Taxonomists are also accustomed to working independently. As an employee, a taxonomist is typically in the role of an “individual contributor” without supervisory reports yet not in a junior position that requires close supervision. In many organizations the taxonomist knows more about taxonomy than his or her supervisor.

Furthermore, taxonomy work lends itself to consulting and contracting work. Taxonomy design and development is of a project nature that requires intense work only temporarily (after which maintenance work can be part-time). Consultants make a number of visits to their client (to conduct interviews or lead workshops), but the bulk of their working time is spent remotely at their own office. Contract or freelance taxonomy editors are needed onsite even less than taxonomy consultants and like other editorial freelancers, indexers, translators, etc., typically never meet a client face-to-face.

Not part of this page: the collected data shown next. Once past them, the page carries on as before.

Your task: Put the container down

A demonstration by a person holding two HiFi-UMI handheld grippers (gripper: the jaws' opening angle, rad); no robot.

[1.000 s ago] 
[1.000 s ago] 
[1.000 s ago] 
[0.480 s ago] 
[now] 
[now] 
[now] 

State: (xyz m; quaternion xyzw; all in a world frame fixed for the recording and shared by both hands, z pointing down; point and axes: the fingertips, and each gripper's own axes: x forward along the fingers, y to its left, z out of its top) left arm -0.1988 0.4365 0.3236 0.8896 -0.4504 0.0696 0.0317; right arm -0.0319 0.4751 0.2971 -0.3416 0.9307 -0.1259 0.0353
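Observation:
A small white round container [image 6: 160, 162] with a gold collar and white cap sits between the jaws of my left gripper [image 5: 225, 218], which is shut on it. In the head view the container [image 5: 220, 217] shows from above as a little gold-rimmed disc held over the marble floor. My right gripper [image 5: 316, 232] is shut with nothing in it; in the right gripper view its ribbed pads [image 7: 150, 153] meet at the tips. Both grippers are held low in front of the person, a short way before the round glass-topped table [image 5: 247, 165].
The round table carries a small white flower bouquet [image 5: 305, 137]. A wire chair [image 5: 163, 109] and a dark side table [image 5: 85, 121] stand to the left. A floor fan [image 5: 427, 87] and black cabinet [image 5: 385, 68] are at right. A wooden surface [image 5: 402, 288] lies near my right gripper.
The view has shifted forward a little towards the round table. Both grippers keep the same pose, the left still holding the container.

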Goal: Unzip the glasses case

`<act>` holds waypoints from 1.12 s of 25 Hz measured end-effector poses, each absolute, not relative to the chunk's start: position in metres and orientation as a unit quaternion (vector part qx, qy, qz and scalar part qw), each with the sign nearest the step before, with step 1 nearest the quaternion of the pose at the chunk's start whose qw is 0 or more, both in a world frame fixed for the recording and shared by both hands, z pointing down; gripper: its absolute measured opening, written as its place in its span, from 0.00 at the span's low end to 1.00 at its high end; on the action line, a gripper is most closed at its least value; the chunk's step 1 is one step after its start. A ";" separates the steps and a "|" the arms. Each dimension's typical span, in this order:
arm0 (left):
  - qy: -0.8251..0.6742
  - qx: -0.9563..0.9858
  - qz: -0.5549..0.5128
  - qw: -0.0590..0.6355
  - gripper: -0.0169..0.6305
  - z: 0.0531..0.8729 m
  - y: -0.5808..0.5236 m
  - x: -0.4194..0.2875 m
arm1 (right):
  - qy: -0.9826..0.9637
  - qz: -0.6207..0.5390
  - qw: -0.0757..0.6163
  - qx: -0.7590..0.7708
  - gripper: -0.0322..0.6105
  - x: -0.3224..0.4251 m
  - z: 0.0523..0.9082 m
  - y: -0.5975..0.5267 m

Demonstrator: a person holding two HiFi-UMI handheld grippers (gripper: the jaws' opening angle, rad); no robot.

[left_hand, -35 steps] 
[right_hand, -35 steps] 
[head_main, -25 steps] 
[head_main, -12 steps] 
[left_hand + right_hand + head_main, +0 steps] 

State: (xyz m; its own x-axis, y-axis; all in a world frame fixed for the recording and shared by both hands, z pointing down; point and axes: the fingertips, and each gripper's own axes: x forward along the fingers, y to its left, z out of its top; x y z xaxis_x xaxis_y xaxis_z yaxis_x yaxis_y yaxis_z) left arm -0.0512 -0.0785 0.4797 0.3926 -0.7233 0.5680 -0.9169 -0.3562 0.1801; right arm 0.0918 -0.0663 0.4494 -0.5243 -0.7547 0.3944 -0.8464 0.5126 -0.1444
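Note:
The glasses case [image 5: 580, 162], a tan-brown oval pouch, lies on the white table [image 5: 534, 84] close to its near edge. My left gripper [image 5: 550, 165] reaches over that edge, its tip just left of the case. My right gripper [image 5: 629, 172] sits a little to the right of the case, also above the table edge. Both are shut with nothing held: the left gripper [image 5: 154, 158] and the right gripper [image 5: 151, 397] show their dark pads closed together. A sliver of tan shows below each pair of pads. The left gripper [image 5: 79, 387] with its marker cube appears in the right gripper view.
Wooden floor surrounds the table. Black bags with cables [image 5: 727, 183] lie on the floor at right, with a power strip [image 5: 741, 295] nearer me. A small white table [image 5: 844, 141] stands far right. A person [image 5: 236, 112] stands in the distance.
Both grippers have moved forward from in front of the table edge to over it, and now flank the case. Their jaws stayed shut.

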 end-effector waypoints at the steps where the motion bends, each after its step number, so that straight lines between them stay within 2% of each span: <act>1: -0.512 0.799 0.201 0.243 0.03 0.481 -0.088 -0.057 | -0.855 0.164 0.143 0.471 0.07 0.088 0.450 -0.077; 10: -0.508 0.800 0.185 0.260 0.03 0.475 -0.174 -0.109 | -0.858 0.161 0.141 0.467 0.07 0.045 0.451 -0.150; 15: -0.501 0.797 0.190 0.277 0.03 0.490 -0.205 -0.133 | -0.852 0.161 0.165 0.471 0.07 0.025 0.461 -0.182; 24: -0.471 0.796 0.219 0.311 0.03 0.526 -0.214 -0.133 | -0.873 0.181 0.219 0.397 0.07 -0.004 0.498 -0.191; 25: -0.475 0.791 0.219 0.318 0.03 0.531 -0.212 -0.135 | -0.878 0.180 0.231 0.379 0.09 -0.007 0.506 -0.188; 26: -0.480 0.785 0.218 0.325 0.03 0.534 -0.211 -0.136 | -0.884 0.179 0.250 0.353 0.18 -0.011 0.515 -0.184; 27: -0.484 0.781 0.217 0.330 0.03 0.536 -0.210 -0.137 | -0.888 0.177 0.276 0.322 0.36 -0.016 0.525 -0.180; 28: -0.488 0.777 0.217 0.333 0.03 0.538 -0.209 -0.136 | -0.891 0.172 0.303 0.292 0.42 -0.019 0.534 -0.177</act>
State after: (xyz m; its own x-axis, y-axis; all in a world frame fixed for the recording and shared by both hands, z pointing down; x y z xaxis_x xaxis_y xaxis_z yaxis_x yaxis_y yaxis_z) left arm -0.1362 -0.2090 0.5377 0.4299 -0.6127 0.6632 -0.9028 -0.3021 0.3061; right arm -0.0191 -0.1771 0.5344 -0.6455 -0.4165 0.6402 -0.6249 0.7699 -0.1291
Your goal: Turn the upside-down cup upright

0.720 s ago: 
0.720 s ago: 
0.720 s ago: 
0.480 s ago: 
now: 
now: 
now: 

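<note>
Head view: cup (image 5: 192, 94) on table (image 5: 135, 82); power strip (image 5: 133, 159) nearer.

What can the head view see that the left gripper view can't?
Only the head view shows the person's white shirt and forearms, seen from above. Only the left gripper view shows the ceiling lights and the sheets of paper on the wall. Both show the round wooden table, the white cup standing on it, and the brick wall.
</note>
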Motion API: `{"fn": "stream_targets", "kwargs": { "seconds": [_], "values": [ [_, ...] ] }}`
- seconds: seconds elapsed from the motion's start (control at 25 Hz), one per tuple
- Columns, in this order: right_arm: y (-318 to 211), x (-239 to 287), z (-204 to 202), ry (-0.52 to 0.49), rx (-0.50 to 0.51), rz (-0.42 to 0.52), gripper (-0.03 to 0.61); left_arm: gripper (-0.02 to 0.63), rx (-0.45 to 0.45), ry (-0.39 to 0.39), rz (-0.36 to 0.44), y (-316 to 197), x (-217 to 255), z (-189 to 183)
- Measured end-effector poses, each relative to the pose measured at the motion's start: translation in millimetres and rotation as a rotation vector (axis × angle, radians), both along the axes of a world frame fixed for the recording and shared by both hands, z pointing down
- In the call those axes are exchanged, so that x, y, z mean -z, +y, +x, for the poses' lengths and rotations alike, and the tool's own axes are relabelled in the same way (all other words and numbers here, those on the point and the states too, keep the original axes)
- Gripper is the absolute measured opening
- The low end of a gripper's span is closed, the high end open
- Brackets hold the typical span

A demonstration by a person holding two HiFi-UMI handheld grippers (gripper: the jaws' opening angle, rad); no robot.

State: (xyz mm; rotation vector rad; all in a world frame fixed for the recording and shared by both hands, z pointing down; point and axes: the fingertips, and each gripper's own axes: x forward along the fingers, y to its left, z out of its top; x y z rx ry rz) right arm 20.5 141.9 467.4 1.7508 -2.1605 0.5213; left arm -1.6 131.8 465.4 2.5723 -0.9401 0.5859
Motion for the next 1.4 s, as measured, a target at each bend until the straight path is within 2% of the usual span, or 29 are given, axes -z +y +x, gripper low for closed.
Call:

Taxonomy work requires the involvement or input of many different people: project sponsors, managers, user interface designers, software engineers, product managers, customer service representatives, indexers, content creators or editors, and sample end-users. In most cases these stakeholders are not located in the same office anyway, so there will inevitably be some degree of remote contacts as a part of taxonomy work. Organizations that require taxonomies tend to be large, and if they are large they tend to have multiple locations. So, the taxonomist will always be remote to some of the taxonomy stakeholders, even if the taxonomist works in the headquarters office. What this means is that even in-house taxonomists develop experience and techniques in working with remote colleagues. If a taxonomist is going to be remote to many stakeholders, the taxonomist could almost as easily be remote to them all.

When I have been in a job-search mode, I have identified suitable positions in other cities and have applied to them with the query about telecommuting. More than once, the hiring manager of a position that did not mention telecommuting as an option was open to the idea of me working remotely from home when I proposed it. It can depend of the position level, though. Junior taxonomists who may require more mentoring are less suitable as remote employees that those who are experienced. On the other end, upper level positions might also be better served in-house. Recently I noticed a position for a Director of Semantic Services in another city. A director is a somewhat senior position, and while the director could be remote from those reporting to that manager, it would probably be better if the director was in the same office as that person’s manager and other senior managers to collaborate on ideas of taxonomy strategy and new opportunities.

If you are trying to decide whether to hire a remote taxonomist, it is important to consider whether that individual has had prior experience in working remotely from home, especially to be employed full-time. The remote worker needs the technology setup, organizational space, and self-discipline to separate work from personal activities. Fortunately, experienced taxonomists tend to have such remote-work experience. The further a long a taxonomist is in his or her career, the more likely that person will have had stints of working from home. Thus, it is easier to count on telecommuting experience among senior taxonomists.

I have now worked as a taxonomist from home in various capacities: a job full-time job entirely from home, a part-time (30 hours/week) job entirely from home, a full-time job one day at home but for a supervisor and team in an office across the country (the position’s originally posted location), a full-time job originally 4 days in the office but later 4 days at home, and several years of consulting and contracting from home.  I wasn’t specifically seeking to work from home, but that’s how it worked out to get and keep the jobs I wanted.